Dalian and Singapore iron-ore futures fell on Tuesday, sharply reversing gains made earlier in the session, after a spokesperson for China's state planner said the country would keep reducing steel output this year.
Adding to concerns over demand prospects for the key steelmaking raw material, China's steel production hub Tangshan implemented another round of Covid-19 lockdowns in four districts for at least three days from Tuesday, the local government said in a statement.
The most-traded September iron-ore on China's the Dalian Commodity Exchange ended daytime trade 3.3% lower at 887 yuan ($139.18) a tonne, after touching a two-week high of 942 yuan earlier in the session.
On the Singapore Exchange, the most-active May contract was down 2.3% at $151.35 a tonne, as of 07:05 GMT.
Top steel producer China will reduce crude steel output this year, after slashing production in 2021 in line with its goal to control carbon emissions, said a spokeswoman for China's state planner, the National Development and Reform Commission.
Expectations for additional policy support for the world's second-largest economy, which faces risks of a sharp slowdown due to the lockdowns and headwinds brought on by the Ukraine war, have pushed Dalian iron-ore prices up by more than 30% this year.
However, the timing and extent of the anticipated additional stimulus measures remain uncertain.

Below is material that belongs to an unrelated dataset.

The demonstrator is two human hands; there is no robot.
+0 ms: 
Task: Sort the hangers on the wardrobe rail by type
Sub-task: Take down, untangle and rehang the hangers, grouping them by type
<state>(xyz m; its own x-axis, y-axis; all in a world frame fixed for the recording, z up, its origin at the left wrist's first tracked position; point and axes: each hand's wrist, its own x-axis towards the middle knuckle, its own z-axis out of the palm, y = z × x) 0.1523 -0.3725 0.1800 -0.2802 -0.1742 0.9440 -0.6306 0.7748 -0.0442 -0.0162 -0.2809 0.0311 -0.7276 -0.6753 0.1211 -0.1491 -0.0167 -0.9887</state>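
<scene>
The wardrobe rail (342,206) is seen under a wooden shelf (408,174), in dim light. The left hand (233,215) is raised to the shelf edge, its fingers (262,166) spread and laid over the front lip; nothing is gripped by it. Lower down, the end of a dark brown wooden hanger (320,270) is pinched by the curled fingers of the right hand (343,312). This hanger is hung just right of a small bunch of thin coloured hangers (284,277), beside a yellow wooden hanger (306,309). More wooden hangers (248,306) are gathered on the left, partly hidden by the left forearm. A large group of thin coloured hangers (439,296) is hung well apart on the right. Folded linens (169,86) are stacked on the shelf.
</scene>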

Chinese authorities are walking a tight rope as they try to stimulate growth without endangering price stability.
"It remains to be seen how extensive the Chinese policy response will be," J.P. Morgan economists wrote in a note.
"Slower Chinese growth is expected to linger into 3Q before rebounding, raising the risk of near-term spillovers to regional trading partners and commodity exporters," they said.
Construction steel rebar on the Shanghai Futures Exchange slipped 0.4%, while hot-rolled coil SHHCcv1 ended flat. Stainless steel climbed 3%.
Dalian coking coal slid 4.4% and coke shed 3.2%.